TASK REQUIREMENTS -> Look below for the line that contains "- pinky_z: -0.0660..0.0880", then copy it and each following line exactly, through and including the line that contains "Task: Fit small".

(Beginning of TASK INPUT)

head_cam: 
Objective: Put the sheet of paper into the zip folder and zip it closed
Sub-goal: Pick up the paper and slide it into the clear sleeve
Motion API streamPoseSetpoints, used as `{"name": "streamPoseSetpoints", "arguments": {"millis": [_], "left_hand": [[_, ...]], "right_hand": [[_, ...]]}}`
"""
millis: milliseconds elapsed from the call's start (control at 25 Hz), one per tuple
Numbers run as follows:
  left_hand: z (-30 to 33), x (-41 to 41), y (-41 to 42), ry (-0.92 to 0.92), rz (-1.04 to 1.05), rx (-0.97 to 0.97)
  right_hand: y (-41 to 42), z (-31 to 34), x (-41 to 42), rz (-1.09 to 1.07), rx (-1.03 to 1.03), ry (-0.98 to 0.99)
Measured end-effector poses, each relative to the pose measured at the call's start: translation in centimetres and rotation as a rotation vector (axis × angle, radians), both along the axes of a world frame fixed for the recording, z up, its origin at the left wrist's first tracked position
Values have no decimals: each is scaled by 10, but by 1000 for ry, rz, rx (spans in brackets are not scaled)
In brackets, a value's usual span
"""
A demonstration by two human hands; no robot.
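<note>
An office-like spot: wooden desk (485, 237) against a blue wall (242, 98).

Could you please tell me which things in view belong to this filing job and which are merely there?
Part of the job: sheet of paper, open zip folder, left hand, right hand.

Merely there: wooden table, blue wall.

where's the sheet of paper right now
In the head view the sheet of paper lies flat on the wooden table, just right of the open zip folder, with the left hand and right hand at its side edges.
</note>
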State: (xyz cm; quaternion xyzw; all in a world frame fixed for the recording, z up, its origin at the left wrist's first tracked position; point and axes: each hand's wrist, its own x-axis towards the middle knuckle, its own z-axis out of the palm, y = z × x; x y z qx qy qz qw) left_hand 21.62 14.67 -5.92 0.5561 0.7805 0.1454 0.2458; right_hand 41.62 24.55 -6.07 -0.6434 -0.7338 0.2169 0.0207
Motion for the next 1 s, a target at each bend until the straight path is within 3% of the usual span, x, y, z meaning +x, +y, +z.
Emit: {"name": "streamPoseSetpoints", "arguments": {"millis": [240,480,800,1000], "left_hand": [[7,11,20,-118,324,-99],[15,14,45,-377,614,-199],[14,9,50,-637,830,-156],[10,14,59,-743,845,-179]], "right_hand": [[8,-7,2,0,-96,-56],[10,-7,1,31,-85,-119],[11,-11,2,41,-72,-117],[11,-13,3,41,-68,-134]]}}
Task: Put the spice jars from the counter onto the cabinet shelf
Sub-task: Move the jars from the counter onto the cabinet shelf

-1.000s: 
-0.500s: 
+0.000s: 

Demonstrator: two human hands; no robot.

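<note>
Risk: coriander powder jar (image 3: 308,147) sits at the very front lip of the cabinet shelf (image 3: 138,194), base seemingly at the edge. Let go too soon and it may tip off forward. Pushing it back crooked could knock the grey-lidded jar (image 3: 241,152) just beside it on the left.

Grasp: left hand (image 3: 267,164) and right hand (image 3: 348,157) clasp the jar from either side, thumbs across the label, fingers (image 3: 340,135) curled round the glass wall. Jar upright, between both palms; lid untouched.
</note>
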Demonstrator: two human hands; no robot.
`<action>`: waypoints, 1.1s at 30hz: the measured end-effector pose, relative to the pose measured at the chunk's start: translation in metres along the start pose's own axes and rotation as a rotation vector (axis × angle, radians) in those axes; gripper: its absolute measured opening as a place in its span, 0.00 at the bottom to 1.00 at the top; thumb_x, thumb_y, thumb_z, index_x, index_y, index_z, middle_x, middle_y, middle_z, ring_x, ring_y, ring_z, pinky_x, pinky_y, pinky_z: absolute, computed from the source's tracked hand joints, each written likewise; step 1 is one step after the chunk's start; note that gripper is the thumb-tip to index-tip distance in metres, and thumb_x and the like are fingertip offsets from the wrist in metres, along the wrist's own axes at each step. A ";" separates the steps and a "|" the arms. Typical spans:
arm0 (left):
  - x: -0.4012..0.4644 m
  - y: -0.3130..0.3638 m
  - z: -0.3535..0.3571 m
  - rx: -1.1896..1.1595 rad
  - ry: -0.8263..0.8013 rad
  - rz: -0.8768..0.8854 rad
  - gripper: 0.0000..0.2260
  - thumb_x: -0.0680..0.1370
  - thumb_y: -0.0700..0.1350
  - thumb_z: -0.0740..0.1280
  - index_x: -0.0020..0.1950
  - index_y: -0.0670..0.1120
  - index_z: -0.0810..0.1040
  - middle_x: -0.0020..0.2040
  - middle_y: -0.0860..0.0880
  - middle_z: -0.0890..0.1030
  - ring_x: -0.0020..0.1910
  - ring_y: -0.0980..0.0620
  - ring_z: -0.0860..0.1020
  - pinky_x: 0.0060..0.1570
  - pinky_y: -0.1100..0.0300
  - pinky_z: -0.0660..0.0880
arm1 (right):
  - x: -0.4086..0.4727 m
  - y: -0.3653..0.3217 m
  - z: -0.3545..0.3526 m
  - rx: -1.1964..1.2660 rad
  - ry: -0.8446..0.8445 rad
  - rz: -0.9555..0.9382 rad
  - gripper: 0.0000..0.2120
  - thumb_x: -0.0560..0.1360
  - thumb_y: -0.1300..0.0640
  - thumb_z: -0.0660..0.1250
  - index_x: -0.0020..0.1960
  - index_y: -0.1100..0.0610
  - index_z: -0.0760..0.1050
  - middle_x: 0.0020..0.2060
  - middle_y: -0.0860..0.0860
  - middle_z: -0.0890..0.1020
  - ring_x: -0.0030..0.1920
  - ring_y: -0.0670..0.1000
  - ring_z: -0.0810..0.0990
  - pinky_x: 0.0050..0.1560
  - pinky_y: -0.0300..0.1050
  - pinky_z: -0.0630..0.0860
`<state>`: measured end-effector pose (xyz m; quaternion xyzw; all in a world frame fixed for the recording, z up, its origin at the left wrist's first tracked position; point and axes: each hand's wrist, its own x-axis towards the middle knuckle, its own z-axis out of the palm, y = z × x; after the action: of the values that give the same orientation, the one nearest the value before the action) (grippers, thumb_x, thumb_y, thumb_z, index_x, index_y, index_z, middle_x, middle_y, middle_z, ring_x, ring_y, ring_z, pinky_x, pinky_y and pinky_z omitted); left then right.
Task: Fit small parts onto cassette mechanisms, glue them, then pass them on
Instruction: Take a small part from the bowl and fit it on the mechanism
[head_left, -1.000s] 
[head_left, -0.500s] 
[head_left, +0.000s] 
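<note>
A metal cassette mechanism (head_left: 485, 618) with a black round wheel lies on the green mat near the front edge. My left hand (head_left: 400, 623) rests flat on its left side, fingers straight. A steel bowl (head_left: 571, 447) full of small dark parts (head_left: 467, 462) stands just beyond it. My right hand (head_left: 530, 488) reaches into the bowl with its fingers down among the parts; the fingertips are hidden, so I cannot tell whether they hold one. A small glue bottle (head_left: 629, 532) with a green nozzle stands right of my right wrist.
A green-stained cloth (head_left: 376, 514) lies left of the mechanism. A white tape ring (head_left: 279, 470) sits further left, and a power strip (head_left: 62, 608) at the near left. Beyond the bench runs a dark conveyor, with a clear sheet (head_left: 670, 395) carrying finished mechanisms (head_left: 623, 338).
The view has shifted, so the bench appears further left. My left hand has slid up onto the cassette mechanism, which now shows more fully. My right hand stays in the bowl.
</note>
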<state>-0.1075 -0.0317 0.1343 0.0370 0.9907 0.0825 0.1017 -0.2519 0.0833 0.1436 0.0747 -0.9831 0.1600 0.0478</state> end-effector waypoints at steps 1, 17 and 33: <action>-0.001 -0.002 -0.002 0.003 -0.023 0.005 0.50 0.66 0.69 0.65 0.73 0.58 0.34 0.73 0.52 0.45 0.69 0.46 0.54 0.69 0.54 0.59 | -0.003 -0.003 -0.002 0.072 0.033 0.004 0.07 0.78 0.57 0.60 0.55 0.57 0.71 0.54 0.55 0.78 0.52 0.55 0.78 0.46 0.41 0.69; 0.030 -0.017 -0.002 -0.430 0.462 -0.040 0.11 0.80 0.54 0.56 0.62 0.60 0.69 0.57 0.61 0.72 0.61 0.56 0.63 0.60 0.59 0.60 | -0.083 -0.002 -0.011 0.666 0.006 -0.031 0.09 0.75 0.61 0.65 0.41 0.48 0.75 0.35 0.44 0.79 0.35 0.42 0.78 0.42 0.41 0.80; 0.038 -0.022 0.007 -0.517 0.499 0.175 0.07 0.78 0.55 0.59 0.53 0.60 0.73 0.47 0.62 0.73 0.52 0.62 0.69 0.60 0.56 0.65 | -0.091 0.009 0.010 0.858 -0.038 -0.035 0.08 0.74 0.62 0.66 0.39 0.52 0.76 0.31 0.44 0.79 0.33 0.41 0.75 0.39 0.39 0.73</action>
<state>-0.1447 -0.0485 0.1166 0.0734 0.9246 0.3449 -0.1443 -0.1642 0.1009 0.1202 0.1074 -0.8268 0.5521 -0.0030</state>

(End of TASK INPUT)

OUTPUT FOR THIS EXERCISE ->
  - pinky_z: -0.0660..0.0880
arm1 (right):
  - x: -0.4086..0.4727 m
  - y: -0.3653..0.3217 m
  - z: -0.3545..0.3526 m
  - rx: -1.1964..1.2660 rad
  - ry: -0.8446..0.8445 rad
  - rz: -0.9555..0.9382 rad
  - gripper: 0.0000..0.2120
  - thumb_x: -0.0560..0.1360
  - thumb_y: -0.1300..0.0640
  - thumb_z: -0.0660..0.1250
  - index_x: -0.0020..0.1960
  - index_y: -0.1100..0.0610
  - index_z: -0.0760..0.1050
  - middle_x: 0.0020..0.2060
  - middle_y: -0.0860..0.0860
  - middle_z: -0.0890..0.1020
  - ring_x: -0.0030..0.1920
  - ring_y: -0.0670..0.1000
  - ring_z: -0.0810..0.0990
  - pinky_x: 0.0050..0.1560
  - pinky_y: -0.0300..0.1050
  - pinky_z: -0.0630..0.0860
`<state>`: measured end-effector pose (xyz m; quaternion xyzw; all in a world frame fixed for the recording, z up, its origin at the left wrist's first tracked position; point and axes: each hand's wrist, its own x-axis towards the middle knuckle, its own z-axis out of the palm, y = z × x; after the action: of the values that give the same orientation, the one nearest the value before the action) (grippers, thumb_x, thumb_y, thumb_z, index_x, index_y, index_z, middle_x, middle_y, middle_z, ring_x, ring_y, ring_z, pinky_x, pinky_y and pinky_z omitted); left then right.
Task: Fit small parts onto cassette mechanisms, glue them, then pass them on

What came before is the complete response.